FXConfig = Annotated[StructuredDataset, kwtypes(fcst_start=str, fcst_end=str, version=str)]
After the timeout we see an error similar to below show up in the console:
Copy code
Failed to check Catalog for previous results: unexpected artifactData: [o0] type: [structured_dataset_type:<columns:<name:"forecast_version" literal_type:<simple:STRING > > columns:<name:"fromCurrency" literal_type:<simple:STRING > > columns:<name:"toCurrency" literal_type:<simple:STRING > > columns:<name:"rate" literal_type:<simple:FLOAT > > columns:<name:"year_start_rate" literal_type:<simple:FLOAT > > > ] does not match any task output type: [structured_dataset_type:<columns:<name:"forecast_version" literal_type:<simple:STRING > > columns:<name:"fromCurrency" literal_type:<simple:STRING > > columns:<name:"toCurrency" literal_type:<simple:STRING > > columns:<name:"rate" literal_type:<simple:FLOAT > > columns:<name:"year_start_rate" literal_type:<simple:FLOAT > > format:"parquet" > ]
k
Cc @Yee
@Kevin Su
k
@Govind Raghu Which flytekit version are you using?
g
flytekit version is 1.1.1
a
@Govind Raghu Can you please add
@task
above
def struct_model_standalone
functions?
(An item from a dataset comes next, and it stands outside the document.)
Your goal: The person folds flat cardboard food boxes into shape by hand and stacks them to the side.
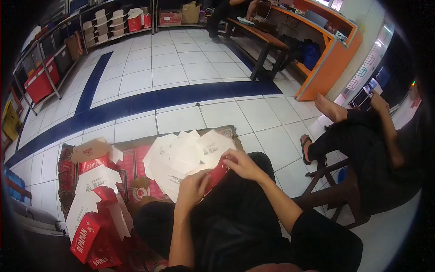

Your error says:
Copy code
type: [structured_dataset_type ...  does not match any task output type.
My initial guess is that this is expecting some output from a task. So adding
@task
might help. Also can you please run
df.dtypes
on your dataset and share that output? I would like to see if the dataset has a consistent datatype on all rows of every column. I am also thinking about the `> format:"parquet" >`` in the error message but we can dig in that after your initial tests.
d
we've tried this @Alireza but this failure is at execution time (not registration) and we have this pattern elsewhere and it appears to be directly related to structured datasets as flyteschemas work fine
struct_model_standalone
returns an actual flyte task, we use this pattern to share common workflow dags without the runtime overhead of actually using a subworkflow
a
@Dylan Wilder have you tried to delete the
struct_model_standalone
? i.e., to use the
Copy code
@workflow
def struct_model_onemodel(version_id: str) -> OutputSchema:
    forecast_config = get_assumption(
            version_id=version_id
    )
    return struct_task(forecast_config=forecast_config)
If yes, did you see the same error?
g
yes...I tried after removing _standalone method too..but it still resulted in the same issue.
a
I see. Thank you for the quick check. In our doc the template looks like this: https://docs.flyte.org/projects/cookbook/en/latest/auto/core/type_system/structured_dataset.html#structured-dataset
Copy code
@task
def get_subset_df(
    df: Annotated[StructuredDataset, subset_cols]
) -> Annotated[StructuredDataset, subset_cols]:
    df = df.open(pd.DataFrame).all()
    df = pd.concat([df, pd.DataFrame([[30]], columns=["Age"])])
    # On specifying BigQuery uri for StructuredDataset, flytekit writes a pandas dataframe to a BigQuery table
    return StructuredDataset(dataframe=df)
I am still trying to see the possible differences. Can you please reorganize your first task to look like the above and see if getting same error?
k
@Dylan Wilder I ran your example in flytekit v1.2.0b1, but that’s working for me. Do you have any other workflows that can produce the same error? The root cause is that format is different between input type and expected type here.
Copy code
[structured_dataset_type:<columns:<name:"forecast_version" literal_type:<simple:STRING > > columns:<name:"fromCurrency" literal_type:<simple:STRING > > columns:<name:"toCurrency" literal_type:<simple:STRING > > columns:<name:"rate" literal_type:<simple:FLOAT > > columns:<name:"year_start_rate" literal_type:<simple:FLOAT > > > ] does not match any task output type: [structured_dataset_type:<columns:<name:"forecast_version" literal_type:<simple:STRING > > columns:<name:"fromCurrency" literal_type:<simple:STRING > > columns:<name:"toCurrency" literal_type:<simple:STRING > > columns:<name:"rate" literal_type:<simple:FLOAT > > columns:<name:"year_start_rate" literal_type:<simple:FLOAT > > format:"parquet" > ]
Here is the workflow I executed
Copy code
from typing import Annotated

import pandas as pd
from flytekit import task, workflow, StructuredDataset, kwtypes


OutputSchema = Annotated[StructuredDataset,
    kwtypes(
        name=str,
        age=int
    )
]

FXConfig = Annotated[StructuredDataset, kwtypes(fcst_start=str, fcst_end=str, version=str)]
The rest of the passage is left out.